_Brief_:
From the first line to the last, print the data exactly as written.
Start of Data shown
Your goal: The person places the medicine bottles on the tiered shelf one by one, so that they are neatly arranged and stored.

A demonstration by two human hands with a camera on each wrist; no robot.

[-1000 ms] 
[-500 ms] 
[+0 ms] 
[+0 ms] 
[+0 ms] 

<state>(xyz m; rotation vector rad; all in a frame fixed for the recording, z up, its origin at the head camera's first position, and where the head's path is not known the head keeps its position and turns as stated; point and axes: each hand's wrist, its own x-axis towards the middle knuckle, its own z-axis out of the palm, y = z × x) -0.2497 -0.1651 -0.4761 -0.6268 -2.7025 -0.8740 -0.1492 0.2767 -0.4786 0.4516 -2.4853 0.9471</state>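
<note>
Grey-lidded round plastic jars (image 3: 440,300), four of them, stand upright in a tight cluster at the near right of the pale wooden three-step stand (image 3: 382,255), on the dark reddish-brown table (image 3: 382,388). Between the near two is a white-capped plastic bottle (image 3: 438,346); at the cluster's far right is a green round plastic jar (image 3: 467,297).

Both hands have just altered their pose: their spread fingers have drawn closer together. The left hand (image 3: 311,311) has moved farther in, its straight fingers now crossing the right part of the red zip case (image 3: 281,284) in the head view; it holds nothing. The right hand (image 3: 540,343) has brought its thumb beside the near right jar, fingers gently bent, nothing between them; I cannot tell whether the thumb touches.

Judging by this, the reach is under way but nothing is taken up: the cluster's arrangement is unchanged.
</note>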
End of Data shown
_Exercise answer_:
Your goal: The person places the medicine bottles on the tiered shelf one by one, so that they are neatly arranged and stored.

A demonstration by two human hands with a camera on each wrist; no robot.

[-1000 ms] 
[-500 ms] 
[+0 ms] 
[+0 ms] 
[+0 ms] 

<state>(xyz m; rotation vector rad; all in a frame fixed for the recording, z up, its origin at the head camera's first position, and where the head's path is not known the head keeps its position and turns as stated; point and axes: each hand's wrist, its own x-axis towards the middle knuckle, its own z-axis out of the palm, y = z × x) -0.2497 -0.1651 -0.4761 -0.6268 -2.7025 -0.8740 -0.1492 0.2767 -0.4786 0.4516 -2.4853 0.9471</state>
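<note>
Grey-lidded round plastic jars (image 3: 440,300), four of them, stand upright in a tight cluster at the near right of the pale wooden three-step stand (image 3: 382,255), on the dark reddish-brown table (image 3: 382,388). Between the near two is a white-capped plastic bottle (image 3: 438,346); at the cluster's far right is a green round plastic jar (image 3: 467,297).

Both hands have just altered their pose: their spread fingers have drawn closer together. The left hand (image 3: 311,311) has moved farther in, its straight fingers now crossing the right part of the red zip case (image 3: 281,284) in the head view; it holds nothing. The right hand (image 3: 540,343) has brought its thumb beside the near right jar, fingers gently bent, nothing between them; I cannot tell whether the thumb touches.

Judging by this, the reach is under way but nothing is taken up: the cluster's arrangement is unchanged.
</note>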

That concludes the output for this exercise.